- Opening Delimiter -

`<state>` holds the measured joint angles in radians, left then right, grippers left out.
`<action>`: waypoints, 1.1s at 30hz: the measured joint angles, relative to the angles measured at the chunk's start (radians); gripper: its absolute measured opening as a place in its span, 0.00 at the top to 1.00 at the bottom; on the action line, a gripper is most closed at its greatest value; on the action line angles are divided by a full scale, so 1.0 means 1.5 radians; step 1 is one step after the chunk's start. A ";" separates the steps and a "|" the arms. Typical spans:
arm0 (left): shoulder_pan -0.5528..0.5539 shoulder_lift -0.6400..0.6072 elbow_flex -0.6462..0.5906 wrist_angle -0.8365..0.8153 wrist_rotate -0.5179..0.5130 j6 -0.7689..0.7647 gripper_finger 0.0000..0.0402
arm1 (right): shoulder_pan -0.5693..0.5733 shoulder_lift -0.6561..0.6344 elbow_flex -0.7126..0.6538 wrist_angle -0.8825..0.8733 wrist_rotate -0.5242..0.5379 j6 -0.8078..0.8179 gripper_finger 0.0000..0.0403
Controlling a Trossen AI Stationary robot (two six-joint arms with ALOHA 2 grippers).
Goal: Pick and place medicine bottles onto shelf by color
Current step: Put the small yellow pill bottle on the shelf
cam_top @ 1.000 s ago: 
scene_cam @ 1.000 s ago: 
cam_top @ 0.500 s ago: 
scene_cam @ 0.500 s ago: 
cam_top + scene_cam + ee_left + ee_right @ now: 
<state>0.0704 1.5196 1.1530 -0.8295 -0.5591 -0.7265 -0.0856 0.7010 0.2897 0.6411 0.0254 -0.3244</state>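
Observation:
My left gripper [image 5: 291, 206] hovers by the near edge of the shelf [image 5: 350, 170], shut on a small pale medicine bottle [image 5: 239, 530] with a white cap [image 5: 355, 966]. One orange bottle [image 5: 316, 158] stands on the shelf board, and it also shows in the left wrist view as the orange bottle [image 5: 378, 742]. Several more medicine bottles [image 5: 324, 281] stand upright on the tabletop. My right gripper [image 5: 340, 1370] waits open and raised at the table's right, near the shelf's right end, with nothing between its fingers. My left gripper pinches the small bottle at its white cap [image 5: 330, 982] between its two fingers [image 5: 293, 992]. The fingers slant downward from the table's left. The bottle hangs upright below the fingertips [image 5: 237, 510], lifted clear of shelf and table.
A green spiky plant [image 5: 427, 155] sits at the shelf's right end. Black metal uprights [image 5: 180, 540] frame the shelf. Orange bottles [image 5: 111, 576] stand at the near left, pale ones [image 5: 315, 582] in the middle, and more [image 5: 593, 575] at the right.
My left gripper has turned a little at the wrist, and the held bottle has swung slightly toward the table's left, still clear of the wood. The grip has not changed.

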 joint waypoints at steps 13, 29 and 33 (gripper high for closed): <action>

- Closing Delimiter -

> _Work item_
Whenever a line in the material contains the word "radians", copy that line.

> _Solution to this task_
`<state>` holds the measured joint angles in radians, left then right, grippers left out.
`<action>`: waypoints, 1.1s at 30hz: the measured joint angles, relative to the angles measured at the chunk's start (radians); gripper: its absolute measured opening as a place in its span, 0.00 at the top to 1.00 at the bottom; on the action line, a gripper is most closed at its greatest value; on the action line angles are divided by a full scale, so 1.0 means 1.5 radians; step 1 is one step after the chunk's start. A ";" separates the steps and a "|" the arms. Typical spans:

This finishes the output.